%%
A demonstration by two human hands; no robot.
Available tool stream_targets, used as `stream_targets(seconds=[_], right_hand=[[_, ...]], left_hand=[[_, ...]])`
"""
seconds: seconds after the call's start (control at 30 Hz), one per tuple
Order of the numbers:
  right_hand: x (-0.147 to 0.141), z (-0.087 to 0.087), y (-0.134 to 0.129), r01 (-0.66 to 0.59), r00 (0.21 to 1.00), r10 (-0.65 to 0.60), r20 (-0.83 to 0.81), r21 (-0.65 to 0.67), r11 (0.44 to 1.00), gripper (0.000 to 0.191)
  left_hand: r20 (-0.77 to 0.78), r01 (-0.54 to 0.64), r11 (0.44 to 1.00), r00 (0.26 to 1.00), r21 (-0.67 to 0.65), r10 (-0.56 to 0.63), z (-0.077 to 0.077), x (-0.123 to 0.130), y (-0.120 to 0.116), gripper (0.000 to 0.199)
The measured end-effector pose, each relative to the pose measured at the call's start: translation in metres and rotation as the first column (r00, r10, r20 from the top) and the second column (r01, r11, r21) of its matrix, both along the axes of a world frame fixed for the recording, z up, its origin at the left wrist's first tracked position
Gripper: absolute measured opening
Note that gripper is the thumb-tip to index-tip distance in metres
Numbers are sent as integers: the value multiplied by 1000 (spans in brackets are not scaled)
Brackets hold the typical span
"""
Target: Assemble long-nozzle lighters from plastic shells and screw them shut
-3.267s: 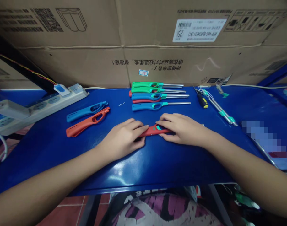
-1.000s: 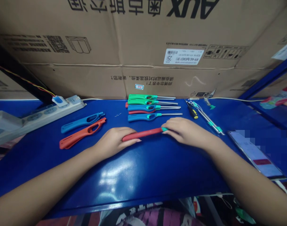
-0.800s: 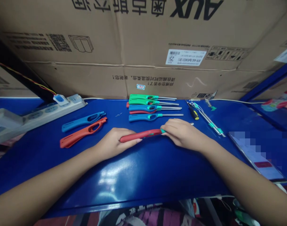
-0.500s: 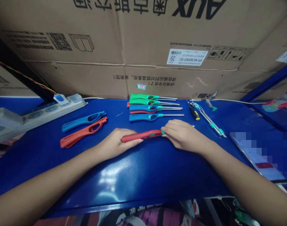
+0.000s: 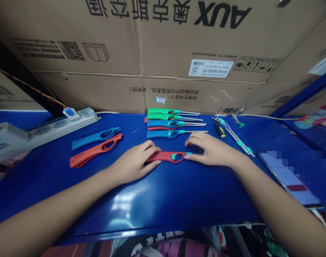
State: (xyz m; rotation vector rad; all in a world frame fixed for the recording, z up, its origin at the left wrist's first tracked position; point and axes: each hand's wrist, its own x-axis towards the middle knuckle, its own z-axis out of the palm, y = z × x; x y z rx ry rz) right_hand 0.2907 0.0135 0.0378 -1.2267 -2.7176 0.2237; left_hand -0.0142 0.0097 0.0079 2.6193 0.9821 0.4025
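A red long-nosed gas lighter (image 5: 164, 156) with a teal trigger lies flat before me on the blue tabletop, its nozzle end to the right. My left hand (image 5: 135, 160) grips its rear end, thumb on the near side and fingers on the far side. At the front end, the thumb of my right hand (image 5: 209, 150) touches the teal collar. The other fingers of that hand are spread apart from the lighter, and they hide most of its metal tube. Just beyond lies a blue lighter (image 5: 163, 134), with several green, blue and red ones behind it.
At left are an empty blue lighter shell (image 5: 96, 138) and an orange-red one (image 5: 95, 151), by a white power strip (image 5: 64, 123). Rightward lie a yellow-black screwdriver (image 5: 220, 129), metal lighter tubes (image 5: 236, 137) and a phone (image 5: 288, 178). A large cardboard box (image 5: 163, 64) stands behind.
The red lighter has been lowered and turned flat on its side. My right hand has loosened from its front end and its fingers have spread; my left hand still grips the rear.
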Motion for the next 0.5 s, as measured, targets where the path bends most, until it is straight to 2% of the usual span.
stream_targets(seconds=[0.07,0.1,0.17,0.23,0.27,0.33,0.43,0.5], right_hand=[[6,-1,5,188,979,-198,49,151,970,33],[10,-2,8,317,937,-342,75,234,919,34],[19,-5,14,563,774,-624,111,333,757,38],[29,-7,20,730,585,-794,165,318,605,46],[34,-7,23,780,519,-830,205,284,558,48],[43,-7,28,851,446,-854,268,169,498,50],[51,-3,33,875,432,-855,286,95,474,45],[53,1,32,862,469,-864,182,117,493,44]], left_hand=[[41,9,1000,999,-17,-8,0,-1,0,32],[62,9,1000,998,-19,-8,-1,-1,-1,32],[102,9,1000,995,-24,-6,-1,0,-2,34],[136,14,999,991,-34,-10,-1,1,-3,34],[151,19,999,989,-40,-13,-1,1,-3,34],[174,27,999,984,-47,-18,0,1,-4,33],[195,25,998,981,-52,-14,1,2,-5,32],[207,16,998,978,-57,-4,1,3,-6,32]])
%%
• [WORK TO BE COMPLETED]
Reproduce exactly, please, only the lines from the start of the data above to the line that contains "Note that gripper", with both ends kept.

• [SOLUTION TO THIS PROBLEM]
A demonstration by two human hands; no robot.
Available tool stream_targets, used as `stream_targets(seconds=[_], right_hand=[[_, ...]], left_hand=[[_, ...]])`
"""
seconds: seconds after the call's start (control at 30 Hz), one per tuple
Order of the numbers:
  right_hand: x (-0.147 to 0.141), z (-0.087 to 0.087), y (-0.134 to 0.129), r01 (-0.66 to 0.59), r00 (0.21 to 1.00), r10 (-0.65 to 0.60), r20 (-0.83 to 0.81), r21 (-0.65 to 0.67), r11 (0.44 to 1.00), gripper (0.000 to 0.191)
  left_hand: r20 (-0.77 to 0.78), r01 (-0.54 to 0.64), r11 (0.44 to 1.00), r00 (0.26 to 1.00), r21 (-0.67 to 0.65), r10 (-0.56 to 0.63), z (-0.077 to 0.077), x (-0.123 to 0.130), y (-0.120 to 0.116), gripper (0.000 to 0.199)
The measured end-effector pose, each relative to the pose measured at the call's start: translation in metres and rotation as the first column (r00, r10, r20 from the top) and the second column (r01, r11, r21) of its matrix, both along the axes of a world frame fixed for the recording, z up, its origin at the left wrist's first tracked position
Gripper: absolute measured opening
Note that gripper is the thumb-tip to index-tip distance in metres

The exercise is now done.